Work task: From the first line of the material to the line containing "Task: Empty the", inclusive, write out each line exactly, leaving out the pictures.

━━━━━ Dataset extract

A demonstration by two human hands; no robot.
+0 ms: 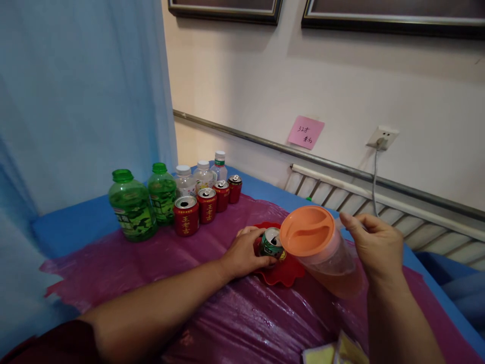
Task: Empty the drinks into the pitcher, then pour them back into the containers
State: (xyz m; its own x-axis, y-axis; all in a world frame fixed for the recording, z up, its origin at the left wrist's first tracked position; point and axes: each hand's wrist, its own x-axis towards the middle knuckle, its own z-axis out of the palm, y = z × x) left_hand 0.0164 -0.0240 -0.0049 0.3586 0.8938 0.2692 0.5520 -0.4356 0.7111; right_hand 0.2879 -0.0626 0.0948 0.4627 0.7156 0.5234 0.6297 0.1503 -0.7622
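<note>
The left hand (244, 254) clasps a small opened green metal can (270, 249) over a scalloped red plastic dish (283, 276). A clear orange-lidded plastic pitcher (322, 251), gripped by the right hand (377, 247), tilts toward the can, amber liquid (341, 286) inside; pouring looks unfinished, the can's fill hidden.

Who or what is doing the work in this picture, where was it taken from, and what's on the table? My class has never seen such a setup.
There's no machine, just a person's bare hands, pictured from a camera worn on their head, looking forward and down.

The left hand holds a green can upright over a red scalloped dish. The right hand grips a pitcher by its handle, tilted, its orange lid close to the can.

Purple plastic sheeting covers part of the blue surface. Green bottles, clear bottles and red cans stand together.
</note>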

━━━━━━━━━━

Exercise answer:
A demonstration by two human hands; no robot.
+0 ms: 
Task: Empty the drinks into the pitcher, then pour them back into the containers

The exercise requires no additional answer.